Mr Trump said no single country would have control over the waterway, and appeared to threaten Oman, a country with which the US has decades-long military and economic ties.
“It's international waters and Oman will behave just like everybody else or we'll have to blow them up. They understand that, they'll be fine,” he said.
The White House and Oman's embassy in Washington did not immediately respond to a request for comment.
Mr Trump has also asked Saudi Arabia, Qatar, Pakistan, Turkey, Egypt and Jordan to join the Abraham Accords, normalising relations with Israel as part of a deal to end the war, which they have declined to do.
The US Treasury Department has added Iran's so-called Strait Authority, the body it set up to manage passage through the strait, to a list of people and entities under sanctions for posing threats to American national security.
Countries around the world have made it clear that Iran does not have the authority to control the strait.
The sanctions are the latest in a series of economic measures by the Trump administration to exert pressure on Iran and push its leaders into an agreement to end the war
The Iranian TV report of a framework deal said the US would also lift its blockade of Iranian ports and withdraw military forces from the vicinity of the country.

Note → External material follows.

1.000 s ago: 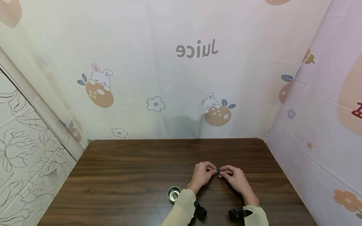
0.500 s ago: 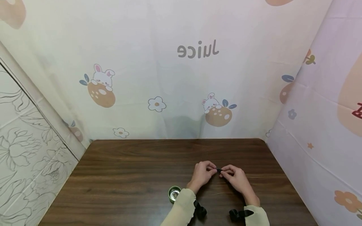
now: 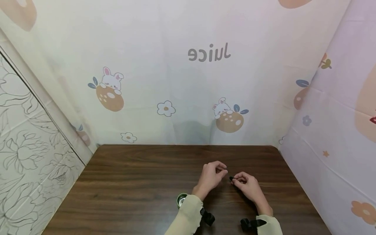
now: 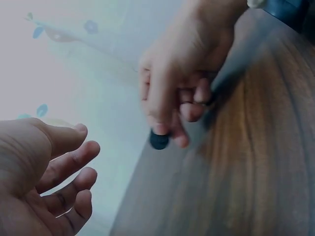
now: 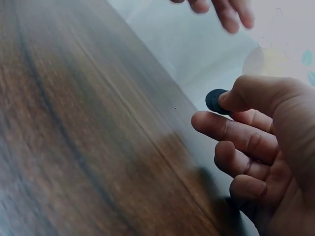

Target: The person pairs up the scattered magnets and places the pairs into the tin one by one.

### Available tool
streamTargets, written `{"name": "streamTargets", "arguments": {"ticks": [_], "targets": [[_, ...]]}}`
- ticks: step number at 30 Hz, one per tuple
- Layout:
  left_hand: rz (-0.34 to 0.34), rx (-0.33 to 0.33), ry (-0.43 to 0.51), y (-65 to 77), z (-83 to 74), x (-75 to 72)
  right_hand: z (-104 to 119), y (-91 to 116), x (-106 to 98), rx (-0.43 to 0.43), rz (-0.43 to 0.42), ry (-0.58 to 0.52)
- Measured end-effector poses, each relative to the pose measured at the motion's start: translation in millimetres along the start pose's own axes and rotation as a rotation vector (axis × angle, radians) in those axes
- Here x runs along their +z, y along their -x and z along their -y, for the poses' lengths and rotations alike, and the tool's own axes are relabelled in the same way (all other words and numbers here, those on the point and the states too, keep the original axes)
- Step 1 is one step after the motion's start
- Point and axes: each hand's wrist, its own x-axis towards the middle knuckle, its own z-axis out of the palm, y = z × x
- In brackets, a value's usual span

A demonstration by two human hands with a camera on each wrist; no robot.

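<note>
Between thumb and fingers my right hand (image 3: 248, 186) pinches a small, dark, round disc (image 3: 231, 178). In the right wrist view the disc (image 5: 213, 100) juts out past the thumb tip, flat and coin-like. My left hand (image 3: 210, 175) is just to the left, apart from the disc, its fingers relaxed and holding nothing. The left wrist view shows the loosely bent fingers of that left hand (image 4: 59, 177) with a gap to the disc (image 4: 159, 140) under the right thumb.
A small round tin, green outside and shiny inside (image 3: 181, 199), stands on the brown wood table (image 3: 132, 182), partly behind the left sleeve (image 3: 188, 212). Black straps with cameras sit at both wrists. A printed curtain (image 3: 141, 81) hangs behind the table.
Both hands pinched the dark disc before. My left hand has let go and moved slightly up and away; the right keeps the disc. The head view has shifted slightly.
</note>
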Motion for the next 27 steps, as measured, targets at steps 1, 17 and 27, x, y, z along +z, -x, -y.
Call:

But Mr Trump's comments and reports of renewed military action showed that the two countries remain far apart despite suggestions from the White House in recent days that a deal to end the war was imminent.

The war has killed thousands of people and sent global energy prices sharply higher since it began on February 28 with US and Israeli strikes. Mr Trump has repeatedly said that a deal was close. The strait, which handled a fifth of the world's oil and liquefied natural gas traffic before the war, the dismantling of Iran's nuclear capacity and sanctions are the sticking points in talks.
The waterway is covered by international law that guarantees foreign vessels the right to pass.
The IRGC Navy said on Wednesday that 23 ships including oil tankers, container ships and other commercial vessels passed through the strait with its permission in the previous 24 hours. Prewar traffic ranged from 125 to 140 ships a day.